Count how many lines of the data include "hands". The answer is that number and nothing else.

_Dataset items_.
§ §
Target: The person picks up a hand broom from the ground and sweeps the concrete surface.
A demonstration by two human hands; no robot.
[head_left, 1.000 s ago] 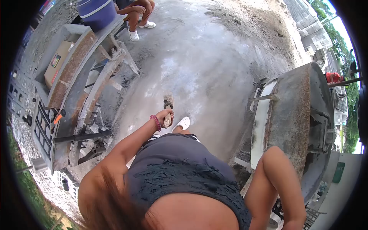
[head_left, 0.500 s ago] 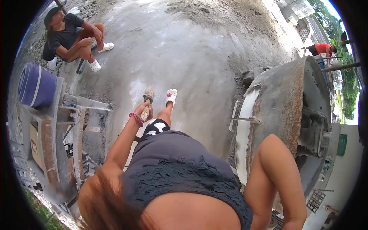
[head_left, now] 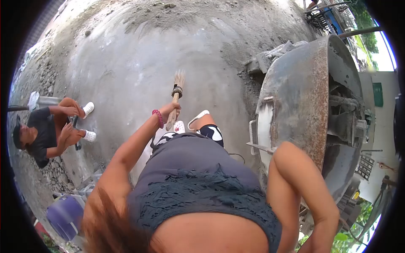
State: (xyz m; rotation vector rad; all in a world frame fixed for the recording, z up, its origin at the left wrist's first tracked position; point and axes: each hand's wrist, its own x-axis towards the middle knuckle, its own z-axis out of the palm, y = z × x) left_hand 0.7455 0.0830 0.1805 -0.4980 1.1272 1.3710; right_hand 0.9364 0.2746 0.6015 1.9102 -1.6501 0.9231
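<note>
My left hand [head_left: 170, 112] is closed around the handle of a short stick broom [head_left: 177, 91], held out in front of my body. The broom's pale bristles point away from me, above the grey floor. A dark band binds them to the light handle. On my left wrist sits a pink beaded bracelet [head_left: 158, 118]. My right arm [head_left: 297, 181] is bent at my side, near the rusty metal drum, and its hand is out of sight.
A large rusty metal drum [head_left: 300, 97] with a side handle stands on my right. On the left, a person [head_left: 50, 126] in dark clothes sits low. A purple bucket [head_left: 65, 217] is at the lower left. Rubble [head_left: 268, 61] lies beyond the drum.
I have stepped forward and turned left. The seated person and purple bucket now appear lower in view. The broom has swung forward and slightly right, still in my left hand.
</note>
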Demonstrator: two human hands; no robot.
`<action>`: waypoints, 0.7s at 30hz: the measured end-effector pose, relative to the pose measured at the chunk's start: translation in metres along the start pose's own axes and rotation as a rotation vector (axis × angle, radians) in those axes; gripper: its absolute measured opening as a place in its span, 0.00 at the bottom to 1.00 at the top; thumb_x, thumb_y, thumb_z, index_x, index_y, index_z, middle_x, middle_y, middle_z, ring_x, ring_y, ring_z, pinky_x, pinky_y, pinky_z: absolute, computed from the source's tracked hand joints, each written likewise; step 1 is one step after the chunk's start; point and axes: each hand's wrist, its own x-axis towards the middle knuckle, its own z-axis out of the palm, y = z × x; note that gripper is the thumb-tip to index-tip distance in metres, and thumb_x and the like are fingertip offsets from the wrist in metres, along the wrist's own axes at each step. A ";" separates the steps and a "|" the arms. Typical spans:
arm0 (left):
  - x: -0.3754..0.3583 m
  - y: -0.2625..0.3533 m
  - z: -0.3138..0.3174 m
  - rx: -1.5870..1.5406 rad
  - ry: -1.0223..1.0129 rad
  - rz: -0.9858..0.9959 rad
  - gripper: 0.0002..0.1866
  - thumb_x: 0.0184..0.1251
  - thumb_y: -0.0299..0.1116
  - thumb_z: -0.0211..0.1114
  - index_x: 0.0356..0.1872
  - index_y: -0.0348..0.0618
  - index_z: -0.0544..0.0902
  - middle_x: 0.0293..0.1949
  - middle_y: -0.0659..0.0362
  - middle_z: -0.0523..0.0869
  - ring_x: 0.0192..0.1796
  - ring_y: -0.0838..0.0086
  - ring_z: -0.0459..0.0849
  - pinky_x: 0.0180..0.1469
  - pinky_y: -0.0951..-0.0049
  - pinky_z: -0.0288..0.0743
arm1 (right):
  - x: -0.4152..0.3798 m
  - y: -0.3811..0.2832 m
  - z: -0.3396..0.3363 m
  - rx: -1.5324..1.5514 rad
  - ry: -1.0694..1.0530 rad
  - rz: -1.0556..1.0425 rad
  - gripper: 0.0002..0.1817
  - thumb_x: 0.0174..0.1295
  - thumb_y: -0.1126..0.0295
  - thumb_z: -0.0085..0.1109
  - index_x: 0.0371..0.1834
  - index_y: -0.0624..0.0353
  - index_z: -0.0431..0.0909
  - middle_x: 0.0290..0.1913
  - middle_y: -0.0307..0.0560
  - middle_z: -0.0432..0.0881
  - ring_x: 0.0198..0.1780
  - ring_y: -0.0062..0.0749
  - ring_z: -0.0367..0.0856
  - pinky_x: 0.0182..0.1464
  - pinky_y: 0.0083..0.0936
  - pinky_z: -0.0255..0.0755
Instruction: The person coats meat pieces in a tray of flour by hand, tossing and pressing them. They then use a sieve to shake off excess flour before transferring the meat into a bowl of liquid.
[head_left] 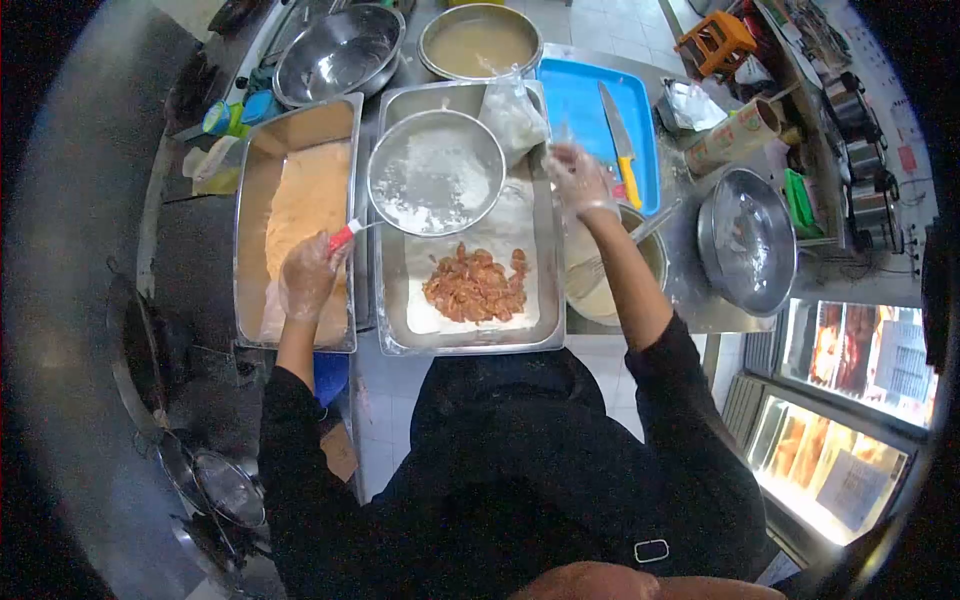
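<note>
Head view: steel bench crowded edge to edge; rectangular steel tray (pixel 391 330) with floured reddish meat pieces (pixel 475 285) sits at near edge, little free room around. Left hand (pixel 308 275), gloved, clenched on red handle of round mesh sieve (pixel 436 172) held over tray's far half. Right hand (pixel 577 180), gloved, fingers loosely open beside clear plastic flour bag (pixel 512 115), contact unclear. Blue plastic tray (pixel 580 110) with knife (pixel 620 145) lies right.
</note>
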 end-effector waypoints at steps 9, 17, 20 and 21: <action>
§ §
_Response_.
2